As chronicled in Ondi Timoner’s cult hit 2004 documentary Dig!, as soon as upon a time—and the late Nineties actually does really feel like that way back—there have been two small-bore American rock bands with horrific puns for names.
One was referred to as the Dandy Warhols. The group was and is (type of) primarily based out of Portland, Oregon. and led by an incredibly handsome man named Courtney Taylor-Taylor. The band had a expertise for strong hooks and protecting their collective shit collectively; Mr. Taylor-Taylor had a tremendous chin and a keenness for saying issues like, “I sneeze and hits come out.” (The Dandys hit Gen Z may know finest is “We Used to Be Pals,” a 2003 music that grew to become the theme for Veronica Mars.)
The opposite was referred to as the Brian Jonestown Bloodbath. This group was primarily based out of San Francisco and led by a charismatic but troubled man named Anton Newcombe, who sported a shaggy haircut, appeared like a Manson hanger-on and spoke in essentially the most extreme Newport Seaside accent you’ll ever hear. Newcombe had a expertise for knocking out songs at a wide ranging price, fomenting and interesting chaos in each doable scenario, and declaring of document corporations, “I’m the letter author they usually’re the postmen.”
The bands have been the very best of frenemies. Each had a considerably psychedelic sound—the Dandys’ vibe was just a little extra mainstream alt-rock, whereas the BJM shuttled from acoustic folks buildings to prolonged guitar jams. Each beloved medicine as solely younger rock bands of their 20s can love medicine—the Dandys thrived on coke, whereas the BJM was meth-powered, though it was Newcombe’s heroin dependancy that ruined the band not less than as soon as. (As one-time Brian member Miranda Lee Richards put it, “All these ‘60s bands that bought into medicine, they bought well-known first.”
The Dandys have changed precisely one band member in 30 years; the BJM has had a number of wholesale line-up modifications, with their charismatic but troubled bandleader the only fixed. Each needed to “make it.” Each did and neither did, relying on how one defines such issues. Each admired one another, each wrote bitchy songs about one another, and each bought steadily ignored to various levels whereas the world at giant bought actually into Biggie and Tupac, electronica, ska and nu-metal.
That battle, particularly the limitless grind of get-in-the-van touring that characterised underground rock music within the cheap-gas period, was the main target of Dig!. Timoner says the unique concept was to take a look at 10 bands on the verge of getting signed—ten little households of disparate of us who journey round and play reveals and perhaps there’s fame and fortune someplace alongside the way in which. Candidates included such future bar-trivia-night solutions as Mom Tongue, Lava Diva, the Dashboard Prophets, and The Negro Drawback.

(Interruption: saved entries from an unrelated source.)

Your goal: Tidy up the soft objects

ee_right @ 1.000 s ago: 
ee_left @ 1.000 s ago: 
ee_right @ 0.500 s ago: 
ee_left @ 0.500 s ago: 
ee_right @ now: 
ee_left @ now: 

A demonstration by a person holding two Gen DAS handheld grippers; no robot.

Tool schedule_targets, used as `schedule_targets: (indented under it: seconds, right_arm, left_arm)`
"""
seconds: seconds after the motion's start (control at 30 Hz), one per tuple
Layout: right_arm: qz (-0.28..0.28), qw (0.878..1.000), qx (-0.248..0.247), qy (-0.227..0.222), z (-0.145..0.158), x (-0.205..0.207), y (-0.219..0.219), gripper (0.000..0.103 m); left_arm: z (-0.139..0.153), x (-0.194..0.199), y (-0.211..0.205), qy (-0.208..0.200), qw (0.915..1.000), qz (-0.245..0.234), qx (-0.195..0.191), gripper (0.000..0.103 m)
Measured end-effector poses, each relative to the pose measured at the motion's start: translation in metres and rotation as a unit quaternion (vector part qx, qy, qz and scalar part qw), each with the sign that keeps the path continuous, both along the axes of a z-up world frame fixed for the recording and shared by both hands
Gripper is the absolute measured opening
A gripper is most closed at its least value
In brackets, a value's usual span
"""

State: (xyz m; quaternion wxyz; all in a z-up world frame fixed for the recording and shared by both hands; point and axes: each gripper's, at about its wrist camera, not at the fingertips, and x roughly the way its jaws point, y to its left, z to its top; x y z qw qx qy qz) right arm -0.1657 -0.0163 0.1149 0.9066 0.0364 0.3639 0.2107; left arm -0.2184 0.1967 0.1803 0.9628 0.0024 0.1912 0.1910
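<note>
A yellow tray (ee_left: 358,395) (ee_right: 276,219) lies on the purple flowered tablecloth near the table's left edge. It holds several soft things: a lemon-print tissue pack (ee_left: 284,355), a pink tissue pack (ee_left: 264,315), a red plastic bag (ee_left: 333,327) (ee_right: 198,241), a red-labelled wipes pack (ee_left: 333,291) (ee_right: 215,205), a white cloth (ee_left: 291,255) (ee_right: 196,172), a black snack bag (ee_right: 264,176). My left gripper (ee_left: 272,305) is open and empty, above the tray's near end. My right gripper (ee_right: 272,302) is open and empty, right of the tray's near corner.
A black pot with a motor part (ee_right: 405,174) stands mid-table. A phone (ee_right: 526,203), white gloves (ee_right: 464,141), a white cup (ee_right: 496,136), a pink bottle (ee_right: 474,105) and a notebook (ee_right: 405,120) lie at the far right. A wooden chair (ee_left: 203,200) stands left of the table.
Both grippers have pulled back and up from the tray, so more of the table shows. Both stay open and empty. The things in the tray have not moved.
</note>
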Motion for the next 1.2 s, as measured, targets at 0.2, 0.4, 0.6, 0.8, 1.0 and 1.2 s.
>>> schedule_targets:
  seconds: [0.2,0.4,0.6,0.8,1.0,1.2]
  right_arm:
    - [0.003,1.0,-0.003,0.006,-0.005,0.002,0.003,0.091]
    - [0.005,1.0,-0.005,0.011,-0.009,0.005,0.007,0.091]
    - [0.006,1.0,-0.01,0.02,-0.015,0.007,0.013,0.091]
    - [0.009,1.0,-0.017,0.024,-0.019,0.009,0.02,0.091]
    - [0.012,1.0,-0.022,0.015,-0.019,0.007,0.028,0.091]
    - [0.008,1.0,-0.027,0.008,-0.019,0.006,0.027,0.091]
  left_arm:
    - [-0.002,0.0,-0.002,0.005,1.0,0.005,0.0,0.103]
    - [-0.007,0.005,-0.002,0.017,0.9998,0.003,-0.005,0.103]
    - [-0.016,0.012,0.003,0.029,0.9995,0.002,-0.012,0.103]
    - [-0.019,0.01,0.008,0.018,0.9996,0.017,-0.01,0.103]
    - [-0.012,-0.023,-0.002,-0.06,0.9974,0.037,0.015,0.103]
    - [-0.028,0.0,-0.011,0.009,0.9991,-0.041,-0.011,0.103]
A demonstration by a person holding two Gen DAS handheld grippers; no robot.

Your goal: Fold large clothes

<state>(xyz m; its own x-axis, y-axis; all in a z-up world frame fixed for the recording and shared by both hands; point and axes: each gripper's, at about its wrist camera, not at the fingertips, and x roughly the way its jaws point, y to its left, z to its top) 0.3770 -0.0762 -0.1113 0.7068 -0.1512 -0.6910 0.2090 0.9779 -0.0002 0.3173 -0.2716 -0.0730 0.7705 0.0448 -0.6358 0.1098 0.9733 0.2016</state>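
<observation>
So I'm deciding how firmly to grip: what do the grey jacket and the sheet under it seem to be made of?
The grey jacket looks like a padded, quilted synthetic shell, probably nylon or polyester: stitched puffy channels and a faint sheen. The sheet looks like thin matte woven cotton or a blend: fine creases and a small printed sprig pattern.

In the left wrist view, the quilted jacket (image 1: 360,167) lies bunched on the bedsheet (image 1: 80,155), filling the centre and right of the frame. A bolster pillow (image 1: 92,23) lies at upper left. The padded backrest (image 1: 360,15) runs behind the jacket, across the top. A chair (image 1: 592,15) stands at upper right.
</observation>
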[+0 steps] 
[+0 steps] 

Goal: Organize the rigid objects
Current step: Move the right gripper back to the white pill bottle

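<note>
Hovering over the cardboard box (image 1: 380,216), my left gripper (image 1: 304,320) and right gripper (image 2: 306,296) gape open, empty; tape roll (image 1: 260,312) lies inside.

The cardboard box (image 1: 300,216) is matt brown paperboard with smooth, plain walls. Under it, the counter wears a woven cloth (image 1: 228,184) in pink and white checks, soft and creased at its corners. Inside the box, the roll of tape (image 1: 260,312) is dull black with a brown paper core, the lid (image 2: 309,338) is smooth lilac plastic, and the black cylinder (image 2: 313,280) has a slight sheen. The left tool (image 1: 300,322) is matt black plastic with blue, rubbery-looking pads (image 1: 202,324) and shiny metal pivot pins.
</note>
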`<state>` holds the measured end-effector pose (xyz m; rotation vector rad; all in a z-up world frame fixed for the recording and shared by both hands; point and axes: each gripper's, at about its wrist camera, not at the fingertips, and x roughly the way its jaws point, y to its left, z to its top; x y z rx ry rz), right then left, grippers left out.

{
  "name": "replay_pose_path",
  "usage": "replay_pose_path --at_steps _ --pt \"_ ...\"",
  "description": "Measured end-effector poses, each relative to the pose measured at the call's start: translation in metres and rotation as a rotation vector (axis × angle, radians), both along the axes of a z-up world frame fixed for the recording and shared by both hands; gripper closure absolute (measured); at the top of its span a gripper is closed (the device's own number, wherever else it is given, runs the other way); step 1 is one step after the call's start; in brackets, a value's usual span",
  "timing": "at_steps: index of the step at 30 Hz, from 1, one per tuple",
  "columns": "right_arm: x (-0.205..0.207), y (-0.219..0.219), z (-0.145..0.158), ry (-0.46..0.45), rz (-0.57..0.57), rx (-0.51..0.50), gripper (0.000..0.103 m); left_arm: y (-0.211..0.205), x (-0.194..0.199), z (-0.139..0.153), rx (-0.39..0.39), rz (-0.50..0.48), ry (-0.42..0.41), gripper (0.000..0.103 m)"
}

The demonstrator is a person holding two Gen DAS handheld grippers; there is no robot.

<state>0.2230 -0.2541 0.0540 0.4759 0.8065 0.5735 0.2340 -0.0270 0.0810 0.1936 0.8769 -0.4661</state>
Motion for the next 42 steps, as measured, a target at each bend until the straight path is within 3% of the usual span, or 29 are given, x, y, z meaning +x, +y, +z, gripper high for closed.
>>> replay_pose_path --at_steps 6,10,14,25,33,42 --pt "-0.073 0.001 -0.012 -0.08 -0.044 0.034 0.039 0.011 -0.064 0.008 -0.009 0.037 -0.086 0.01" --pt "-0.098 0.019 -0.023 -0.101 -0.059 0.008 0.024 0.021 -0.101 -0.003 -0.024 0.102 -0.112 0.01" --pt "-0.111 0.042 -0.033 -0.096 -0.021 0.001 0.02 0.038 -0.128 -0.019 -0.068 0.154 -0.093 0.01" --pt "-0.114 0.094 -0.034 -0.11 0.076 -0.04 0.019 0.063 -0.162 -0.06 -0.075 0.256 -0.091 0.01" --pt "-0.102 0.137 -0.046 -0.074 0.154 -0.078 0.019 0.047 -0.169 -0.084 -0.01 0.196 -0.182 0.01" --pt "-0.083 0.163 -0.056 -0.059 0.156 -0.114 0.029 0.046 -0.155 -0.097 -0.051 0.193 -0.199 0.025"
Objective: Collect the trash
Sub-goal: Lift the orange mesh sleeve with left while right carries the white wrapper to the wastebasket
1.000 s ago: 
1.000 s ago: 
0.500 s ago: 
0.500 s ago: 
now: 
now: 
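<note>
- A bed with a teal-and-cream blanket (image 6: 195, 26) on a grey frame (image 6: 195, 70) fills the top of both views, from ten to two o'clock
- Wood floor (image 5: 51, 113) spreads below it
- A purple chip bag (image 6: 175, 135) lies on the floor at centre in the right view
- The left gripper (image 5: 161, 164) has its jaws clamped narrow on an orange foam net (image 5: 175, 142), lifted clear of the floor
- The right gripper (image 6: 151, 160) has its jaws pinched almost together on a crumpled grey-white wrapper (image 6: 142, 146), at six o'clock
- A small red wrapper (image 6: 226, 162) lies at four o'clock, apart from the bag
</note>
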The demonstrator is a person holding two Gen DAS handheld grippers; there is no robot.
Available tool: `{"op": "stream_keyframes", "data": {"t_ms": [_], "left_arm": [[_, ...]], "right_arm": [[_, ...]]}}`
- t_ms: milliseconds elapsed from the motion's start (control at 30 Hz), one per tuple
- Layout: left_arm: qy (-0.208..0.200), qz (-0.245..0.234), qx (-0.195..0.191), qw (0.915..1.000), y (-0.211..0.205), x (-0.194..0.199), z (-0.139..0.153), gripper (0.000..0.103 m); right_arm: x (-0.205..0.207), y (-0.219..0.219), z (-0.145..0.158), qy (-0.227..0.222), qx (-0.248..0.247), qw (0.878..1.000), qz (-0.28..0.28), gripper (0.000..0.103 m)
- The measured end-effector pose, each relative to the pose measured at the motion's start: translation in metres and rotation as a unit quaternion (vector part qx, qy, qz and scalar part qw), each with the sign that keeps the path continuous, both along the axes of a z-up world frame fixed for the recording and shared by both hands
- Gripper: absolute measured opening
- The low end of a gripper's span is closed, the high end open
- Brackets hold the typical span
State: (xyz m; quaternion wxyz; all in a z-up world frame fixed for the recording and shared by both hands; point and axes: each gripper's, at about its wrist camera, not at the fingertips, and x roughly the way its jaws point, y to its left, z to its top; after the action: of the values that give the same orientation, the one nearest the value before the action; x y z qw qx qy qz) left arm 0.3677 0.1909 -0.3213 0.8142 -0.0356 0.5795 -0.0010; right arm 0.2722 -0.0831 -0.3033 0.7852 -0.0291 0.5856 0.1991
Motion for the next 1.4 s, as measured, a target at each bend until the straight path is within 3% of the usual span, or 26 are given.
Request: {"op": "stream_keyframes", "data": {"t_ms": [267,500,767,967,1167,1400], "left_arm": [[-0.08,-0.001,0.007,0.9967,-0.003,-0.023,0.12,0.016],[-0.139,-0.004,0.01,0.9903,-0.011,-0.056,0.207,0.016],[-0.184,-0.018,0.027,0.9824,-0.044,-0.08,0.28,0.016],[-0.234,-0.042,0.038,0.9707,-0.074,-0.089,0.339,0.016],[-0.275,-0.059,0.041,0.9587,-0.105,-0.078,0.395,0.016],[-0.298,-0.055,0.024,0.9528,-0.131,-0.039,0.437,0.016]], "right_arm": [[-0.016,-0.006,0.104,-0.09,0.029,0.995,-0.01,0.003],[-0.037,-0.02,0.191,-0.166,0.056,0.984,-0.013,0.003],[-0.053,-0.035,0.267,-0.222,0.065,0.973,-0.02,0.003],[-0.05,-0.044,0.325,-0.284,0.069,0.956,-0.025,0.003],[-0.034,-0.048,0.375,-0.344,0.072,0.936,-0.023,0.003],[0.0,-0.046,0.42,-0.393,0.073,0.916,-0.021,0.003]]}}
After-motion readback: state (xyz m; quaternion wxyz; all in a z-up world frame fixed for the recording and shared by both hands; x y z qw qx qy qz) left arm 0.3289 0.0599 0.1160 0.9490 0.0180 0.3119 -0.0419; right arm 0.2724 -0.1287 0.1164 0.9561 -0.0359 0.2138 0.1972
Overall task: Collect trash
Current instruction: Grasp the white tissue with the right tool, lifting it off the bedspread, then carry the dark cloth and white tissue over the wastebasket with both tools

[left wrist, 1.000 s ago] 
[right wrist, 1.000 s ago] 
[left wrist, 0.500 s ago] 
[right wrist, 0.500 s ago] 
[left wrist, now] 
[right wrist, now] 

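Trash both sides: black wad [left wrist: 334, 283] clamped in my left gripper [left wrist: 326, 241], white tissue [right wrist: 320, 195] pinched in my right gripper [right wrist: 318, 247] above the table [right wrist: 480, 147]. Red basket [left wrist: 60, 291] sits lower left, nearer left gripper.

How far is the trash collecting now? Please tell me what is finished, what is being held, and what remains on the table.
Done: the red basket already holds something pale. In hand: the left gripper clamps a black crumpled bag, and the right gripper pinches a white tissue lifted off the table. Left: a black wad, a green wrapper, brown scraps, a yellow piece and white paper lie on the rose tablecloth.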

However after seeing the BJM dwell in 1996, Timoner was captivated. “They pulled up in a jalopy with devices hanging out of the automobile, they usually have been late to the gig they usually could not play that evening,” she says, throughout a day stroll in her Altadena neighborhood. “And they also have been like, ‘Let’s have a revolution proper right here on the sidewalk.’”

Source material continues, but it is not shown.